Facial Reconstruction Technology: Modern AI systems can now create lifelike facial reconstructions from skeletal remains. Daniel Voshart, a designer who works on Star Trek movies, used AI tools to create a reconstruction of Charles Webb’s appearance from the distorted death mask. These systems use Generative Adversarial Networks (GANs)—two neural networks that compete against each other to generate increasingly realistic images. One network generates images while the other evaluates them, forcing continuous improvement.
Age Progression Algorithms: Machine learning models can analyze facial features and predict how a person’s appearance might change over decades. This proves invaluable in cases where suspects have evaded capture for years, or when searching for missing persons who disappeared long ago. The algorithms study thousands of real faces at different ages to learn typical aging patterns, then apply those patterns to generate updated images.
Pattern Recognition in Degraded DNA: AI systems are getting better at working with compromised samples—DNA that’s degraded, contaminated, or mixed with multiple contributors. Machine learning algorithms can identify patterns that human analysts might miss, helping extract usable profiles from evidence previously considered too poor quality for analysis.

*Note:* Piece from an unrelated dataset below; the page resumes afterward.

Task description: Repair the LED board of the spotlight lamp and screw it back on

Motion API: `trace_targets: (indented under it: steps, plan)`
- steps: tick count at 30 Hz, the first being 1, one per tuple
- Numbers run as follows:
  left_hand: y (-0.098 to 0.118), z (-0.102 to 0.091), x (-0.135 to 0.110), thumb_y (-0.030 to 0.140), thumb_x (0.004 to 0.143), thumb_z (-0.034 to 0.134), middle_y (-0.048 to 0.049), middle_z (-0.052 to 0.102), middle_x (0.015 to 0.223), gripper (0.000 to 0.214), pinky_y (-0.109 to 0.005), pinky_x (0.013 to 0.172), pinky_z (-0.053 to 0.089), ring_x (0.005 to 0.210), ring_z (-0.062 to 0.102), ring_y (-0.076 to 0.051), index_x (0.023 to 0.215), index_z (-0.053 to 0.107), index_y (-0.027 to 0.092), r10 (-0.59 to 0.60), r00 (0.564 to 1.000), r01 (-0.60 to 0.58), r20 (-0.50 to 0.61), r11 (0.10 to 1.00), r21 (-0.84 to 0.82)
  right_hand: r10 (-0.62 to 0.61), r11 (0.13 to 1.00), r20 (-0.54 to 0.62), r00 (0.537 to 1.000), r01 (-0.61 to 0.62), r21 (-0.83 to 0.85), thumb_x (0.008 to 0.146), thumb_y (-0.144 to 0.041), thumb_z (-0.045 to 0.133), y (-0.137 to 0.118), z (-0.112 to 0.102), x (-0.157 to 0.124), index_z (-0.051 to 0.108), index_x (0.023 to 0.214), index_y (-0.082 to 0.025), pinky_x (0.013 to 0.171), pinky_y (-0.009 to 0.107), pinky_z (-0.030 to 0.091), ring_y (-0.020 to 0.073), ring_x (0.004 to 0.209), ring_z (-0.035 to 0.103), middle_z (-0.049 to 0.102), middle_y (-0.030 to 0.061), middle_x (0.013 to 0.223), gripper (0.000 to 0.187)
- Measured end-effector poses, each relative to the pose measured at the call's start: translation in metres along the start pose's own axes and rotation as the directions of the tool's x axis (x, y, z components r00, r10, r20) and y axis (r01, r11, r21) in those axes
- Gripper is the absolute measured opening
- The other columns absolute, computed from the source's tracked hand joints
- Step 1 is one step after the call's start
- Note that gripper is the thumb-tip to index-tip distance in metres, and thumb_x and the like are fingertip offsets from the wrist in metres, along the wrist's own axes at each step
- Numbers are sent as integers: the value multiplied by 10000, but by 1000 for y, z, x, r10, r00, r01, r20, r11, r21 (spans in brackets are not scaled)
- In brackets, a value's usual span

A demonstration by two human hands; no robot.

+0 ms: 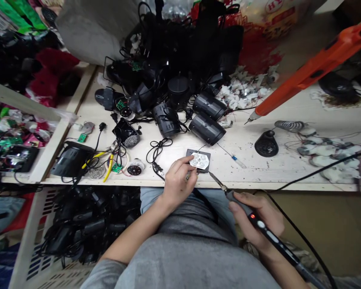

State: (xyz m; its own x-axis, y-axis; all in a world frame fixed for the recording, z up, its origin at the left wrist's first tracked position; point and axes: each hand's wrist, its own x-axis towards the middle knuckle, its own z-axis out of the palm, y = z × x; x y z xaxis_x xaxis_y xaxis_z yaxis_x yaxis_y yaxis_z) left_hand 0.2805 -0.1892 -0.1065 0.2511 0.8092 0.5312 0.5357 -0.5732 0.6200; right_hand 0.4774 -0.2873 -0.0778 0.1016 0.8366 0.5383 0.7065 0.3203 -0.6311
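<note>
My left hand (179,180) presses its fingertips on a white multi-lens LED module (201,161), which lies on a small black square plate (191,153) at the bench's front edge. A thin strand may run from those fingers, but it is too small to tell. My right hand (257,216) grips a black pen-style soldering iron (260,224) with a lit red indicator. The iron's metal tip (217,180) points at the plate's lower right corner, close to it, and I cannot tell whether they touch.
Black spotlight housings (180,84) and cables crowd the white workbench (243,140). Nearby lie a screwdriver (233,157), yellow-handled pliers (105,165) and a coiled iron holder (289,126). An orange tool (309,68) reaches across the right. Below the bench, a white crate (33,237) holds black housings.
</note>
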Motion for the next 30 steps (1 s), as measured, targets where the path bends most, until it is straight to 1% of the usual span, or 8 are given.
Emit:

Automated Relationship Calculation: When forensic genetic genealogy systems identify potential relatives in databases, AI algorithms calculate the probability of different relationship types (third cousin, second cousin twice removed, etc.) based on the amount and distribution of shared DNA. These calculations involve complex statistical models that account for population genetics, random genetic inheritance patterns, and database-specific factors.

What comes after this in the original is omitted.